The Brunos alleged negligence against Erie for misleading the couple about the extent of the damages and failure to warn. The couple also filed a professional negligence claim against Rudick.
On appeal, the Brunos argued that they didn’t need a certificate of merit for the professional negligence claim, because they were not clients or patients of the company.
The state Superior Court, however, said the argument was against this purpose of the certificate of merit requirement, holding that the requirement is “the centerpiece” of the Supreme Court’s attempt to reform malpractice suits.
Attorneys are also expected to argue whether Pennsylvania’s Home Improvement Consumer Protection Act bars recovery where no valid home improvement contract exists in Shafer Electric & Construction v. Mantia.
The case involves Raymond and Donna Mantia, who signed a contract with Shafer Electric & Construction for construction of an addition to their garage for nearly $38,000 and allegedly failed to pay.
Shafer filed a mechanic’s lien in April 2011 and followed with a formal complaint, claiming breach of contract or, alternatively, quantum meruit.
However, in May 2013, the Superior Court held that the act incorrectly limits a contractor’s ability to recover damages for work completed under the theory of quantum meruit. A panel of the court concluded that while Section 517.7(g) of the HICPA sets forth a contractor’s right to recover under a theory of quantum meruit—a device to prevent unjust enrichment despite the absence of a valid contract—it then “somewhat puzzlingly” requires compliance with Section 517.7(a), which includes a list of requirements in the law for a valid and enforceable home improvement contract.

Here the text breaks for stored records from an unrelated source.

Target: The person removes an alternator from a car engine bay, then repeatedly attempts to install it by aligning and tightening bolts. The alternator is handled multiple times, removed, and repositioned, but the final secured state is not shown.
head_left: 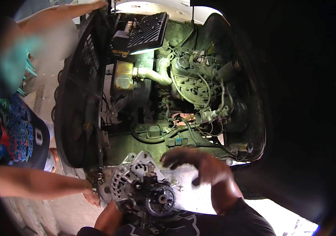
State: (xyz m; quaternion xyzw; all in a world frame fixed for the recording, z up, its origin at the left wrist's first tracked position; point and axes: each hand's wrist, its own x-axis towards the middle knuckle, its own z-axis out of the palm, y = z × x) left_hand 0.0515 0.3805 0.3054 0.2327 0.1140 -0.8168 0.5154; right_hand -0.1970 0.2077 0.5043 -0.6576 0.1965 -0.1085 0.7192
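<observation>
A silver and black alternator (130, 185), with a dark round pulley-like part (161, 199) on its near side, is held up in front of my body. My left forearm (110, 219) rises to its underside. That hand holds the alternator from below and behind, its fingers hidden by the housing. My right hand (201, 165), dark and smeared, hovers to the right of the alternator without touching it. Its fingers are loosely bent, the thumb stands apart, and nothing shows between them.
Beyond my hands lies an open engine bay with an engine (189, 78), a pale hose (152, 74), cables and a yellowed reservoir (124, 75). A louvred panel (148, 31) tilts up at the back. At left stands another person, one hand (92, 195) beside the alternator, one arm reaching the vehicle's far corner.
</observation>
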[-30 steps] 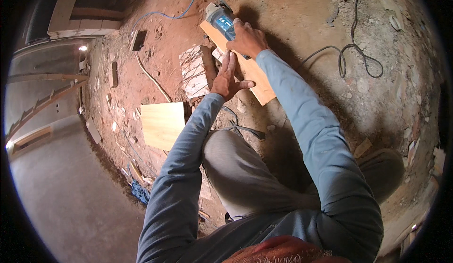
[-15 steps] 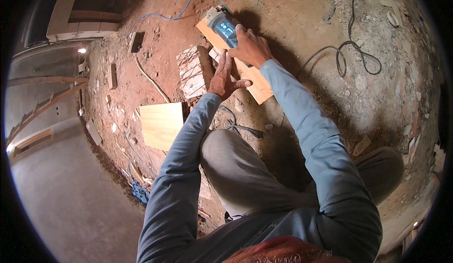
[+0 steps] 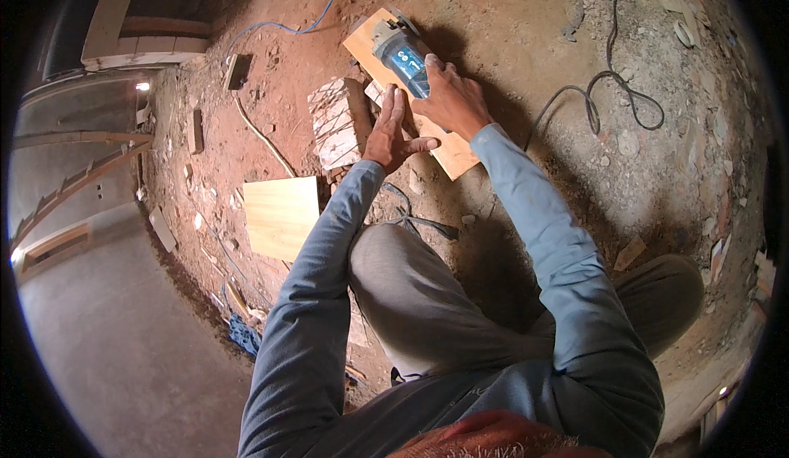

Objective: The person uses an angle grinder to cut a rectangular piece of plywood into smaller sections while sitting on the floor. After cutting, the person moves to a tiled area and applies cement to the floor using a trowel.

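Observation:
My right hand (image 3: 454, 100) is wrapped round the body of a blue angle grinder (image 3: 403, 55) with a grey head. The grinder lies over the far part of a long wood-coloured board (image 3: 456, 158), its disc end near the far right edge; whether the disc touches the board I cannot tell. My left hand (image 3: 389, 139) rests on the left edge of the board, fingers stretched forward and thumb spread to the right, holding nothing. A pale block with criss-cross grooves (image 3: 333, 125) sits just left of that hand, beside the board.
A square wood-coloured panel (image 3: 281, 215) lies left of my left forearm. A dark cable (image 3: 593, 113) loops over the rubble-strewn ground at right. Behind lies a blue cord (image 3: 288, 29). Near my knee is a dark strap-like piece (image 3: 427, 228). Stone and wood scraps are scattered about.
My right hand and the angle grinder have moved right and a little nearer to me. The left hand and the board have barely shifted.

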Available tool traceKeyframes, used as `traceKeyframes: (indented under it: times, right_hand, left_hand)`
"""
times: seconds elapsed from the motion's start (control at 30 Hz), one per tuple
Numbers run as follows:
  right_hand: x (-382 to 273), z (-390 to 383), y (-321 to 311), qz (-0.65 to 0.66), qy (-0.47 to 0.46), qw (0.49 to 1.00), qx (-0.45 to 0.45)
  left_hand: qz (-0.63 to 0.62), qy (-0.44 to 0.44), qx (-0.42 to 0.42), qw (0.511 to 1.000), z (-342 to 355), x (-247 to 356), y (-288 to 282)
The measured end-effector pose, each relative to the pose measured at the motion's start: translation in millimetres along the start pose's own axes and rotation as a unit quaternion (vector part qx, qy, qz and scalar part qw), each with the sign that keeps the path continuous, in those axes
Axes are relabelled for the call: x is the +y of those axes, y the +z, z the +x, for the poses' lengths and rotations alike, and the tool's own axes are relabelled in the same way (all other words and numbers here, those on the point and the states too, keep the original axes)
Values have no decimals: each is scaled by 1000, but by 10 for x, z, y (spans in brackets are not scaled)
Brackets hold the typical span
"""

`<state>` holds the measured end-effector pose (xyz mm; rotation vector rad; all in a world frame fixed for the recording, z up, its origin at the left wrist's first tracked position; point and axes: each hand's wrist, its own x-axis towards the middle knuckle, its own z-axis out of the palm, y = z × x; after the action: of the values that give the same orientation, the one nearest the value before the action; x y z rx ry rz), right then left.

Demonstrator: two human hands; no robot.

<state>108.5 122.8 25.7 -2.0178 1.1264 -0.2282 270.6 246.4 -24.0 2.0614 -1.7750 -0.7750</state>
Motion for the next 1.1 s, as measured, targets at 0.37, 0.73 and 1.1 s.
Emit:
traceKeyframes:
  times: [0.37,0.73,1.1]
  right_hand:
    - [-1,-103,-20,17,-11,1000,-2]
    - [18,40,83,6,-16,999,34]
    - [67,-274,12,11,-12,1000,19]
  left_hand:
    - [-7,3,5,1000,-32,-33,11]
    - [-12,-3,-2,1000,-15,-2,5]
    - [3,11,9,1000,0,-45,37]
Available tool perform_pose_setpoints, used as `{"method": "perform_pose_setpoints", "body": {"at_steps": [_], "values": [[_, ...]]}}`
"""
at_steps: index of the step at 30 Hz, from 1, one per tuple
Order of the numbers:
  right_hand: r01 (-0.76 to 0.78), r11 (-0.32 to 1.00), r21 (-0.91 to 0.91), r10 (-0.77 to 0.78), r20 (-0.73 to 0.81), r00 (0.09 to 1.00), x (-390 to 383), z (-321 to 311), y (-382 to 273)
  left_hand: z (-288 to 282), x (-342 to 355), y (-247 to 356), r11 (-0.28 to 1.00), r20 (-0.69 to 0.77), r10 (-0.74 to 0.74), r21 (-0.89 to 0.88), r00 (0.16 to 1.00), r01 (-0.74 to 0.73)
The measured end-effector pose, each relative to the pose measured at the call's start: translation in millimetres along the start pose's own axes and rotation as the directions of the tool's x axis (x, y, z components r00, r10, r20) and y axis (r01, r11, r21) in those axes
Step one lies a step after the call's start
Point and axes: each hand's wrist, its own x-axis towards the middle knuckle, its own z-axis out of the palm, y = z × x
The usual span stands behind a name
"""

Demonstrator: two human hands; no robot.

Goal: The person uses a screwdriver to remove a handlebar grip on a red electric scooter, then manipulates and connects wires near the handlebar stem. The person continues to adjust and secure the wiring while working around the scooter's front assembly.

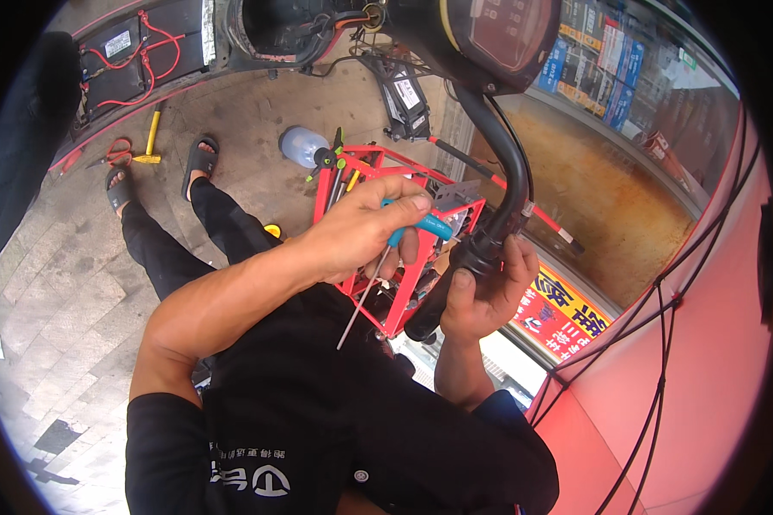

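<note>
My left hand (386, 223) is closed on a blue T-handled driver (432, 222); its long steel shaft hangs down-left, and the handle's right end points at the black handlebar's clamp (481, 249). Whether the tool touches the clamp, I cannot tell. My right hand (481, 292) wraps round the handlebar just beside that clamp, thumb and fingers curled on it. The curved bar (511, 163) rises to a dark display housing (502, 39) at the top.
A red tool cart (395, 318) stands under my hands. A plastic jug (303, 148), yellow-handled hammer (151, 146) and sandalled feet (199, 167) are on the pavement. Batteries (120, 60) lie upper left. A glass case (601, 112) and pink panel (678, 403) with black cords are at right.
</note>
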Motion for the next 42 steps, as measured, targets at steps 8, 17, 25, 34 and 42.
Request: {"method": "perform_pose_setpoints", "body": {"at_steps": [8, 17, 25, 34, 42], "values": [[0.074, 0.994, -0.074, -0.075, -0.014, 0.997, 4.3, 2.7, 0.4, -13.8, -3.2, 8.2, 0.837, 0.124, 0.195, 0.497, 0.973, -0.231], [0.13, 0.986, -0.102, -0.137, -0.073, 0.988, 6.5, 5.1, 3.1, -12.9, 4.7, -0.2, -0.129, 0.45, 0.717, 0.836, 0.533, -0.533], [0.11, 0.994, -0.027, -0.111, -0.071, 0.991, 6.3, 5.5, -2.3, -8.7, -2.8, 54.8, 0.117, 0.398, 0.08, 0.907, 0.914, -0.405], [0.187, 0.981, -0.051, -0.192, -0.124, 0.974, 10.2, 4.9, -2.3, 11.3, -8.0, 35.7, -0.492, 0.346, 0.322, 0.856, 0.881, -0.157], [0.235, 0.972, -0.021, -0.235, -0.163, 0.958, 11.1, 3.9, -2.5, -0.5, -13.9, 28.5, 0.758, -0.085, 0.194, 0.645, 0.977, -0.095]]}}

“Upon review, we conclude that a plain reading of the HICPA as written serves only to impermissibly limit its true purpose in a manner that makes quantum meruit recovery under Subsection (g) impossible, and subverts what we believe to be the General Assembly’s obvious intention in providing for a quasi-contract theory of recovery in situations where no valid written contract exists,” Judge Sallie Updyke Mundy wrote for the court.

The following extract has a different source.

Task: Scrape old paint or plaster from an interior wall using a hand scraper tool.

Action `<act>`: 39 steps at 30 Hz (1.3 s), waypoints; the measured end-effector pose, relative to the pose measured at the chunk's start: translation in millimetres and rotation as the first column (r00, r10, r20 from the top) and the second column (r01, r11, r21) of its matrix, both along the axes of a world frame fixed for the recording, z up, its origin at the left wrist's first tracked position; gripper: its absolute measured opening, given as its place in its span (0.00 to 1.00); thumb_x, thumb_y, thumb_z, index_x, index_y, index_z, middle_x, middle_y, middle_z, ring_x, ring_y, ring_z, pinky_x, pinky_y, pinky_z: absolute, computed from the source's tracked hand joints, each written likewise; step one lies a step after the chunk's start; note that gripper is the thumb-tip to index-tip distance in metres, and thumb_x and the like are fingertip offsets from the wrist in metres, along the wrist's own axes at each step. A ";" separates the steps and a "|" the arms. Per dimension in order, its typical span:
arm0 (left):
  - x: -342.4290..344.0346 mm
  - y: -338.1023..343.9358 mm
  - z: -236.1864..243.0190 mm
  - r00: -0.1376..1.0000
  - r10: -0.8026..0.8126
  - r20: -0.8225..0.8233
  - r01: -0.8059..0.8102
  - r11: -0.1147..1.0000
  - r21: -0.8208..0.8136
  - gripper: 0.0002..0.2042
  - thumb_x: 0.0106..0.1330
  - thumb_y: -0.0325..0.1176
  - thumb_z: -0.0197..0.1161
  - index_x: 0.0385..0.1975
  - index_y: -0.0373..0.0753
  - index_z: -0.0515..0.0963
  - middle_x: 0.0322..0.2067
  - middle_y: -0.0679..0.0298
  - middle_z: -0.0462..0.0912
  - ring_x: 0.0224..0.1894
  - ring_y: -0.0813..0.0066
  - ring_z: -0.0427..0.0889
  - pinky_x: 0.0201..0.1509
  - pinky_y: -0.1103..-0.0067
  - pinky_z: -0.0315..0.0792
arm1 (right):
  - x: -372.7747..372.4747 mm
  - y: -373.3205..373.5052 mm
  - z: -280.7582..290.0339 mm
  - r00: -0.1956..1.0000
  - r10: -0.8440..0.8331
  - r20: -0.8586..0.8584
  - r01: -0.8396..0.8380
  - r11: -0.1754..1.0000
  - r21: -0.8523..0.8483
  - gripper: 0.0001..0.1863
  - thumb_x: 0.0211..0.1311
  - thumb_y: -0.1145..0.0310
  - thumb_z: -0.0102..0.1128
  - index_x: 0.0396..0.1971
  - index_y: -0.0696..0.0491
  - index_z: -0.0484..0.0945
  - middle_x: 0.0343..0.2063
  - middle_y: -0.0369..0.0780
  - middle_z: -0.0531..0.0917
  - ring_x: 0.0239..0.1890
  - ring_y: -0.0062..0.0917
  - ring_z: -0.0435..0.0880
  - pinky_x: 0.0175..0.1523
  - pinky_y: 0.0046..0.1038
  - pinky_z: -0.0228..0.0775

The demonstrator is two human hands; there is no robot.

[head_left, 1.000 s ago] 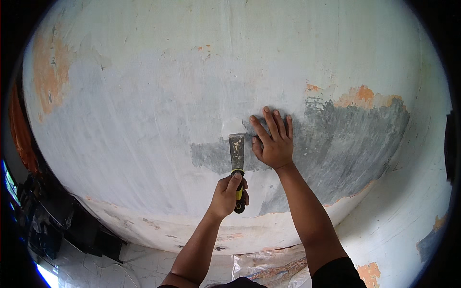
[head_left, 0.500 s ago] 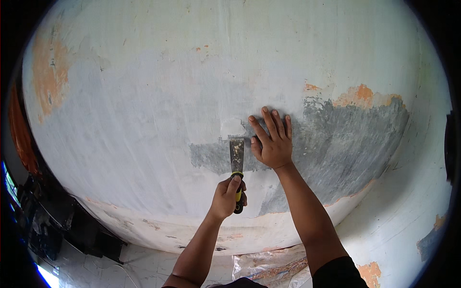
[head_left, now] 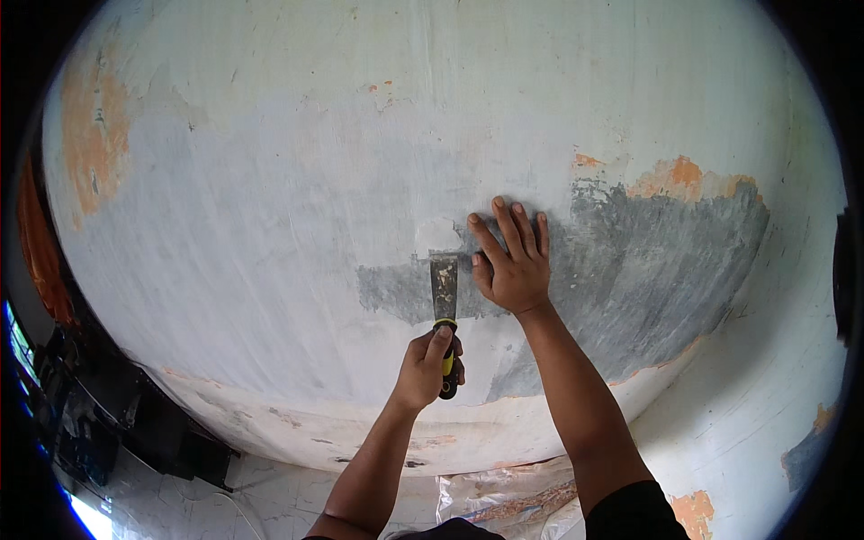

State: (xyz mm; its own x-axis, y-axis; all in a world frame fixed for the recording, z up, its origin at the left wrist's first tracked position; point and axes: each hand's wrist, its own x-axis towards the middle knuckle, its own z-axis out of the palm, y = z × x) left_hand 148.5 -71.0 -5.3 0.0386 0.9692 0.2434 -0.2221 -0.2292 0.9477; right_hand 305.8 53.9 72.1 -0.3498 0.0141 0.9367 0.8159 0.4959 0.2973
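Observation:
My left hand (head_left: 421, 367) is closed around the black and yellow handle of a putty knife (head_left: 444, 288). Its blade, speckled with pale residue, points up the wall (head_left: 261, 234), with the tip at the lower edge of a small whitish patch (head_left: 437, 235). Just right of the blade, my right hand (head_left: 519, 270) lies on the wall with its fingers spread, holding nothing. Behind both blade and palm runs bare dark grey surface (head_left: 666, 270), which widens to the right.
Orange layers show through at the upper right (head_left: 681, 178) and far left (head_left: 94, 135). A plastic sheet (head_left: 508, 495) lies at the foot of the wall. Black objects (head_left: 153, 432) stand on the tiled floor at lower left, below an orange cloth (head_left: 40, 252). Another wall meets this one at right.
The view has shifted very slightly. The putty knife's tip sits a touch higher against the whitish patch; my right hand keeps its place on the wall.

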 end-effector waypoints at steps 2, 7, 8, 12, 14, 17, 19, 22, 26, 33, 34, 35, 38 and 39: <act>-1.2 1.8 -0.9 1.000 0.007 0.004 -0.007 1.000 -0.004 0.22 0.77 0.48 0.46 0.28 0.35 0.70 0.19 0.66 0.73 0.16 0.76 0.77 0.20 0.79 0.69 | -2.4 -0.4 -1.1 1.000 0.007 -0.003 -0.007 1.000 -0.004 0.27 0.63 0.58 0.49 0.63 0.38 0.72 0.69 0.41 0.65 0.70 0.39 0.61 0.73 0.50 0.42; -0.7 1.5 7.2 1.000 -0.001 -0.031 0.001 1.000 0.004 0.21 0.77 0.47 0.46 0.27 0.36 0.70 0.18 0.67 0.72 0.15 0.77 0.76 0.19 0.80 0.69 | 0.1 0.4 -1.8 1.000 0.016 -0.001 -0.016 1.000 -0.009 0.27 0.63 0.58 0.49 0.63 0.38 0.72 0.68 0.41 0.65 0.71 0.38 0.61 0.73 0.50 0.42; -1.6 2.7 1.5 1.000 0.001 -0.030 -0.001 1.000 0.007 0.21 0.77 0.47 0.46 0.27 0.36 0.70 0.18 0.67 0.72 0.15 0.77 0.76 0.19 0.80 0.69 | 0.3 1.5 -1.7 1.000 0.015 -0.005 -0.015 1.000 0.009 0.27 0.63 0.58 0.49 0.64 0.38 0.72 0.68 0.41 0.65 0.71 0.38 0.60 0.74 0.50 0.42; -3.9 1.6 5.3 1.000 -0.013 -0.026 0.014 1.000 0.020 0.21 0.77 0.47 0.45 0.27 0.36 0.70 0.18 0.67 0.72 0.15 0.77 0.76 0.19 0.80 0.68 | -1.6 -1.1 -1.4 1.000 0.022 0.001 -0.022 1.000 -0.014 0.27 0.63 0.58 0.49 0.64 0.39 0.72 0.69 0.41 0.65 0.71 0.38 0.60 0.74 0.50 0.41; -3.5 0.8 9.5 0.999 0.001 -0.037 0.000 1.000 0.022 0.21 0.77 0.46 0.45 0.27 0.36 0.70 0.18 0.67 0.72 0.15 0.77 0.76 0.19 0.80 0.68 | -1.8 -0.2 -1.3 1.000 0.015 0.002 -0.015 1.000 -0.008 0.27 0.63 0.58 0.49 0.64 0.39 0.72 0.69 0.41 0.65 0.71 0.38 0.60 0.74 0.50 0.41; -1.5 0.5 3.8 1.000 0.004 -0.028 -0.004 1.000 0.008 0.21 0.77 0.46 0.45 0.27 0.36 0.70 0.18 0.67 0.72 0.15 0.78 0.76 0.19 0.80 0.68 | -1.3 -1.4 -1.2 1.000 0.010 -0.007 -0.010 1.000 -0.003 0.27 0.63 0.58 0.49 0.64 0.37 0.71 0.69 0.40 0.65 0.71 0.36 0.60 0.74 0.49 0.41; -2.1 1.3 -4.9 1.000 -0.015 -0.015 0.016 0.999 0.028 0.21 0.77 0.47 0.45 0.27 0.36 0.70 0.18 0.67 0.72 0.15 0.77 0.76 0.19 0.80 0.68 | -2.3 -1.1 0.3 1.000 0.007 -0.018 -0.007 1.000 -0.002 0.28 0.63 0.58 0.50 0.65 0.35 0.70 0.69 0.38 0.65 0.70 0.35 0.61 0.74 0.49 0.42; -2.5 3.0 8.6 0.999 -0.006 -0.046 0.006 1.000 0.019 0.22 0.77 0.47 0.45 0.27 0.36 0.70 0.18 0.66 0.72 0.15 0.77 0.76 0.19 0.80 0.68 | -0.6 0.3 -2.0 1.000 -0.003 -0.008 0.003 1.000 -0.001 0.28 0.63 0.57 0.50 0.65 0.35 0.70 0.69 0.38 0.65 0.71 0.35 0.60 0.74 0.49 0.41; 1.7 2.5 2.1 1.000 0.000 -0.022 0.001 1.000 0.023 0.22 0.77 0.47 0.45 0.27 0.36 0.70 0.17 0.66 0.72 0.15 0.77 0.76 0.19 0.80 0.68 | 0.5 1.3 -2.0 1.000 -0.003 -0.010 0.003 1.000 -0.008 0.27 0.63 0.57 0.50 0.64 0.35 0.71 0.69 0.38 0.64 0.72 0.34 0.58 0.74 0.49 0.41; -0.1 4.4 6.0 0.999 -0.006 -0.034 0.007 1.000 0.013 0.21 0.77 0.47 0.44 0.28 0.36 0.70 0.17 0.66 0.73 0.15 0.77 0.76 0.20 0.80 0.68 | -1.2 1.6 -3.4 1.000 0.002 -0.013 -0.002 1.000 -0.012 0.28 0.63 0.57 0.50 0.65 0.35 0.70 0.69 0.38 0.64 0.72 0.34 0.59 0.74 0.49 0.41; 1.2 4.3 5.3 0.999 -0.007 -0.036 0.007 1.000 0.007 0.21 0.77 0.47 0.44 0.28 0.36 0.71 0.17 0.66 0.73 0.15 0.77 0.76 0.20 0.80 0.69 | 0.6 1.8 -3.7 1.000 0.002 -0.012 -0.002 1.000 -0.014 0.28 0.63 0.57 0.50 0.65 0.35 0.70 0.69 0.38 0.64 0.72 0.34 0.59 0.74 0.49 0.41; 0.3 3.8 1.5 0.999 -0.003 -0.037 0.004 1.000 0.009 0.21 0.77 0.47 0.44 0.28 0.36 0.71 0.17 0.66 0.73 0.15 0.77 0.76 0.20 0.80 0.69 | 1.2 1.7 -2.4 1.000 0.004 -0.017 -0.004 1.000 -0.003 0.27 0.63 0.57 0.49 0.65 0.35 0.71 0.69 0.38 0.64 0.71 0.34 0.59 0.74 0.49 0.41; -2.6 4.0 -6.8 1.000 -0.016 -0.012 0.016 1.000 0.021 0.21 0.77 0.47 0.45 0.28 0.35 0.71 0.17 0.66 0.73 0.15 0.77 0.76 0.20 0.80 0.69 | -3.1 0.2 -0.6 1.000 0.011 -0.020 -0.011 1.000 0.004 0.27 0.63 0.57 0.49 0.65 0.35 0.71 0.69 0.38 0.64 0.71 0.34 0.60 0.74 0.49 0.41; -4.4 4.8 -0.3 1.000 -0.003 -0.019 0.004 1.000 0.019 0.21 0.77 0.47 0.45 0.28 0.35 0.70 0.17 0.66 0.72 0.15 0.77 0.76 0.20 0.80 0.69 | -3.8 -0.1 -1.2 1.000 0.012 -0.017 -0.012 1.000 -0.001 0.27 0.63 0.57 0.49 0.65 0.35 0.70 0.69 0.38 0.64 0.71 0.34 0.60 0.74 0.49 0.41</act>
State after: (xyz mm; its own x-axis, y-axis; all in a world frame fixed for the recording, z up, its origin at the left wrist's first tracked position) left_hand 144.1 -66.2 -5.7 0.0470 0.9642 0.2610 -0.2045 -0.2464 0.9473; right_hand 302.1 53.8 70.9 -0.3344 0.0108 0.9424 0.8146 0.5061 0.2833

The quasi-contract theories of quantum meruit and unjust enrichment imply by definition that there is no valid and enforceable contract, Mundy said.
Therefore, the statute creates an absurd result in which it provides contractors with an equitable means of recovery under a quasi-contract theory but does so only when a written contract exists, the result of which is “such that quantum meruit recovery is not needed nor allowed by law,” Mundy said.
The court is expected to hear argument Wednesday in Commonwealth v. Simmons, which involves a man on probation following a third-degree murder conviction who told his girlfriend and several health care providers that he wanted to kill a romantic rival.
Arguments are expected to focus on whether a defendant’s threats to kill a man and feed him to pigs constituted assaultive behavior if the threats were not communicated to the intended target and no actions were taken to implement the threats.
In November 2012, a divided Superior Court panel ruled the actions were assaultive behavior, upholding the determination of a parole violation.
But the defendant argued there is no proof of assaultive behavior, since there was no evidence of actions, implementation or any communication of the threats to the intended person.
The Superior Court disagreed and said that whether or not the target of the threat directly heard the threat was irrelevant. The intent was the more important issue, the court said.
The court is also scheduled to hear Commonwealth v. Dunnavant, which presents the admissibility of a silent video recording taken in a defendant’s home.
The defendant in the case has argued that the recording was an unconstitutional invasion of his expectation of privacy.
In May 2013, the state Superior Court affirmed the trial court’s decision to exclude the video.